— Exercise goal —
Looking at the entries below, state how many lines contain the word "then". Give the number alone.

— Excerpted records —
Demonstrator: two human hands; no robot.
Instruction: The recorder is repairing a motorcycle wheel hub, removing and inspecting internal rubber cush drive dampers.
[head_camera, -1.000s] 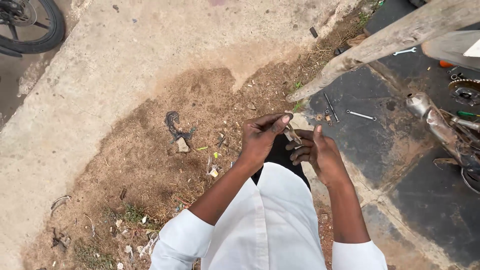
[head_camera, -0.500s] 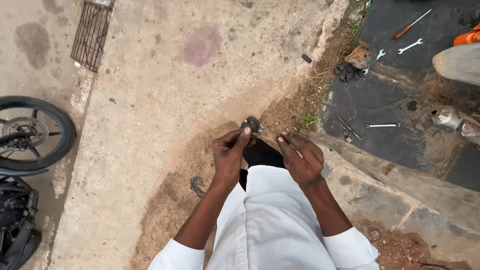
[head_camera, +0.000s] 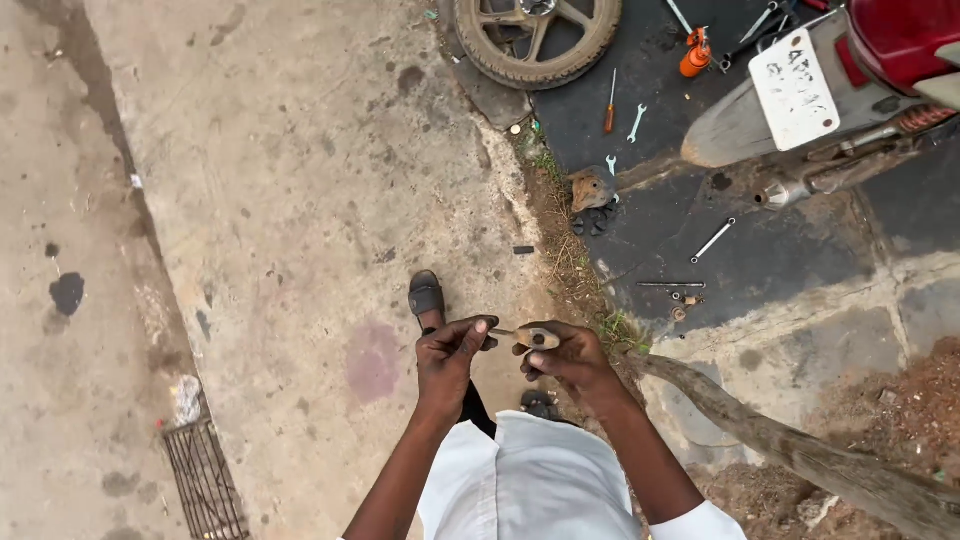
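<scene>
My right hand (head_camera: 572, 358) grips a small tan part (head_camera: 538, 338) above my sandal (head_camera: 426, 295); my left hand (head_camera: 450, 355) pinches its thin end. Wrenches (head_camera: 636, 122) lie untouched by the wheel (head_camera: 536, 40).

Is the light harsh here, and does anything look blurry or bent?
Head view: light is soft and even, no hard shadows or glare. The left hand and right hand with the small part look fairly sharp; the wheel and scooter bend slightly at the wide-angle edges.
</scene>
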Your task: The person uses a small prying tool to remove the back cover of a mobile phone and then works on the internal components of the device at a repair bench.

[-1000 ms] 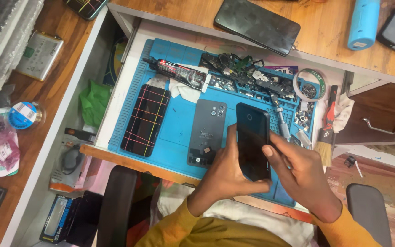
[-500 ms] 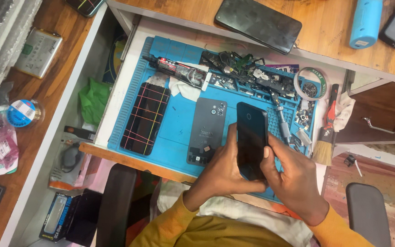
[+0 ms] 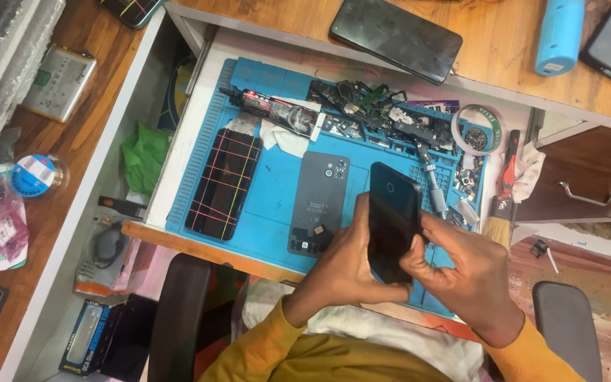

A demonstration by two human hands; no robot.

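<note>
Free room: bare blue mat [image 3: 277, 191] between the cracked screen [image 3: 223, 182] and the grey phone back [image 3: 319, 203], a narrow open lane. Mat's far edge is blocked by the glue tube [image 3: 277, 112], white cloth [image 3: 282, 138] and a heap of small parts [image 3: 383, 113]. Right side is crowded: tape roll [image 3: 476, 129], screwdriver [image 3: 433, 187], brush [image 3: 501, 198]. Both hands, left hand [image 3: 344, 265] and right hand [image 3: 464, 272], with the black phone [image 3: 392, 221], fill the near right corner. The wooden desktop beyond has a gap between the dark phone [image 3: 395, 30] and the blue cylinder [image 3: 560, 32].
</note>
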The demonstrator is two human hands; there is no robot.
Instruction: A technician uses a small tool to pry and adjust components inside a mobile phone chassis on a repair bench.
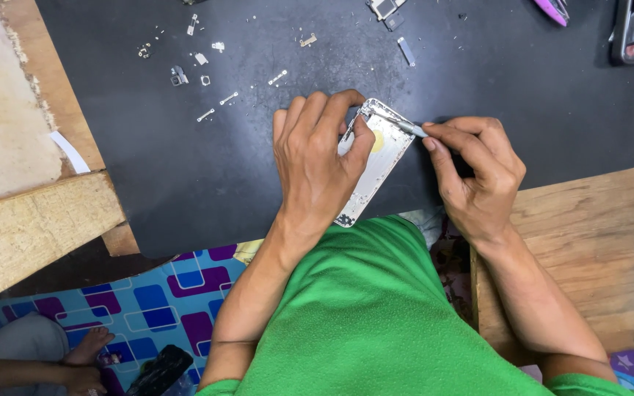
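1. Black mat [185, 169] on the wooden surface [596, 235]: phone shell [376, 165] lies at its near edge.
2. Left hand [317, 165] fingers clamp the shell; keep it flat.
3. Right hand [475, 172] fingers pinch a thin tool [405, 127] at the shell's top corner; pry gently.
4. Loose screws [214, 95] stay well apart.

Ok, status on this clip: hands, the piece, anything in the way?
Left hand pinning phone shell to black mat. Right hand pinching thin tool, tip at shell's top edge. Loose small parts upper left, apart.

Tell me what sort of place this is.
Likely a phone repair bench: the left hand steadies a bare silver phone shell, the right hand works a thin tool into it, and tiny loose parts dot the black mat.
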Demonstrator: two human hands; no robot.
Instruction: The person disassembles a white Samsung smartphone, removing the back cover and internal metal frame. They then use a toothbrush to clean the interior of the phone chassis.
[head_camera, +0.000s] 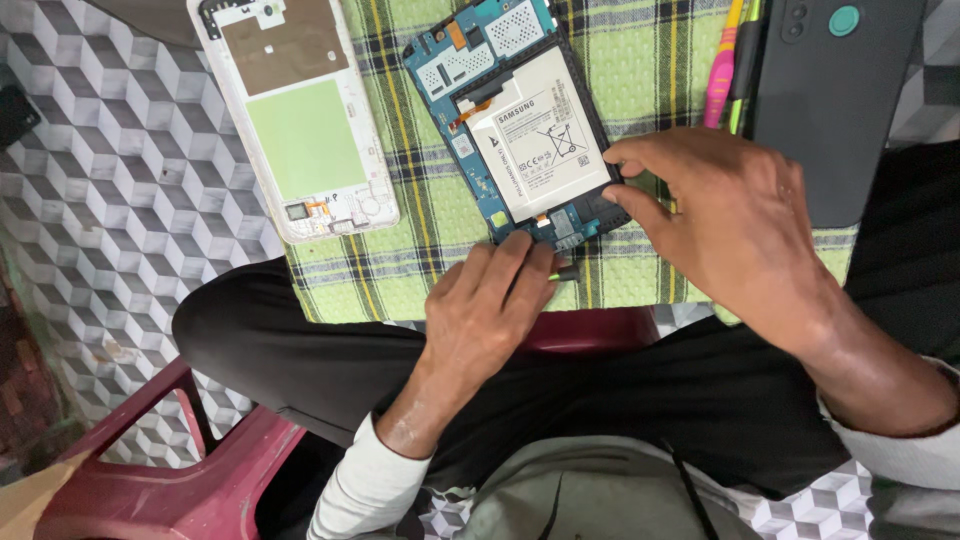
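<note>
An opened tablet, with a blue circuit board and a white battery, lies on a green plaid cloth. My right hand pinches its near right edge between thumb and forefinger. My left hand rests at the tablet's near corner, fingers curled around a small dark tool whose tip sticks out to the right. Most of the tool is hidden in the hand.
A white back cover with a green patch lies left of the tablet. A dark phone-like slab sits at the top right, with pink and yellow pens beside it. A maroon plastic stool stands on the cube-patterned floor.
</note>
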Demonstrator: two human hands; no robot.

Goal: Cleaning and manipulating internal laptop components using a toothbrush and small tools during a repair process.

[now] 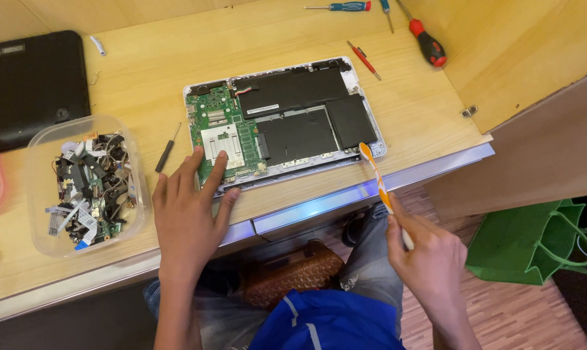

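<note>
A pale wooden tabletop [131, 71] carries an opened laptop [283, 120] lying base-up near its front edge, green circuit board and black battery exposed; a black laptop lid [34, 84] lies at far left; a clear plastic tub [86, 185] of loose parts stands beside it; the left hand [186, 207] rests with fingers spread flat on the board's near corner; the right hand [429, 256] has fingers clamped on an orange-and-white toothbrush [379, 185], its head touching the laptop's near right edge; a small black screwdriver [167, 148] lies between tub and laptop.
</note>
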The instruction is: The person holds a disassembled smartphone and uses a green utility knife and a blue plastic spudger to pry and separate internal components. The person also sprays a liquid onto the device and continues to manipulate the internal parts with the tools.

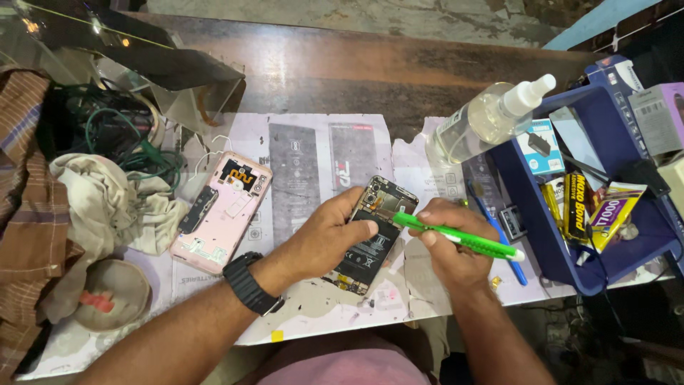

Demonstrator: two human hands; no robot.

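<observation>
My left hand (329,234) grips an opened black phone (376,224) whose back is off, showing its battery and board; the thumb lies across the battery. My right hand (447,242) holds a bright green pen-shaped tool (462,239), its tip touching the upper part of the phone near the board. A black watch (251,284) is on my left wrist. The phone rests on a white paper sheet (313,167) spread over the bench.
A pink phone frame (222,211) lies left of the hands. Dirty cloths (107,203), cables and a small bowl (114,294) sit at far left. A clear spray bottle (491,117), a blue tray (527,214) of glue packets and boxes stand right. A blue pen (499,235) lies beside the tray.
</observation>
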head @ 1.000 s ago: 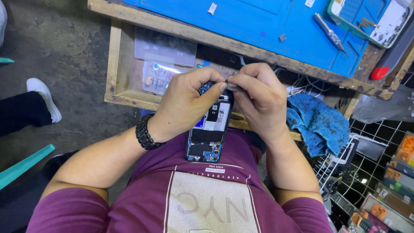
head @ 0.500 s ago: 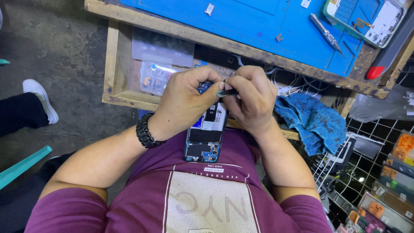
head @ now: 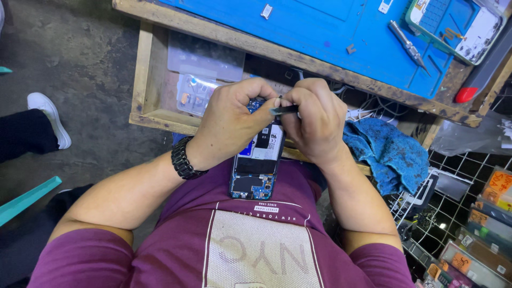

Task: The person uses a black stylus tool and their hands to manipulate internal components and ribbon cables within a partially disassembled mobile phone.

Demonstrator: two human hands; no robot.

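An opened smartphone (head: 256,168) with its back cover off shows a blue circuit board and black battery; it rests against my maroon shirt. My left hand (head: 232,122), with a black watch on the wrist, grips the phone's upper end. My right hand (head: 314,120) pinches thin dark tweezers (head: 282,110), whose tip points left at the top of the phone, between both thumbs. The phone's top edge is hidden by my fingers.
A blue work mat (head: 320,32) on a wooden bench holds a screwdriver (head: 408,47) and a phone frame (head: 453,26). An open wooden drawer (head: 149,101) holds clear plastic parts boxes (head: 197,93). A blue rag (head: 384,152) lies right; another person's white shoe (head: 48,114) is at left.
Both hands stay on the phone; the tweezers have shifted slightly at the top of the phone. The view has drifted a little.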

— Exercise result —
2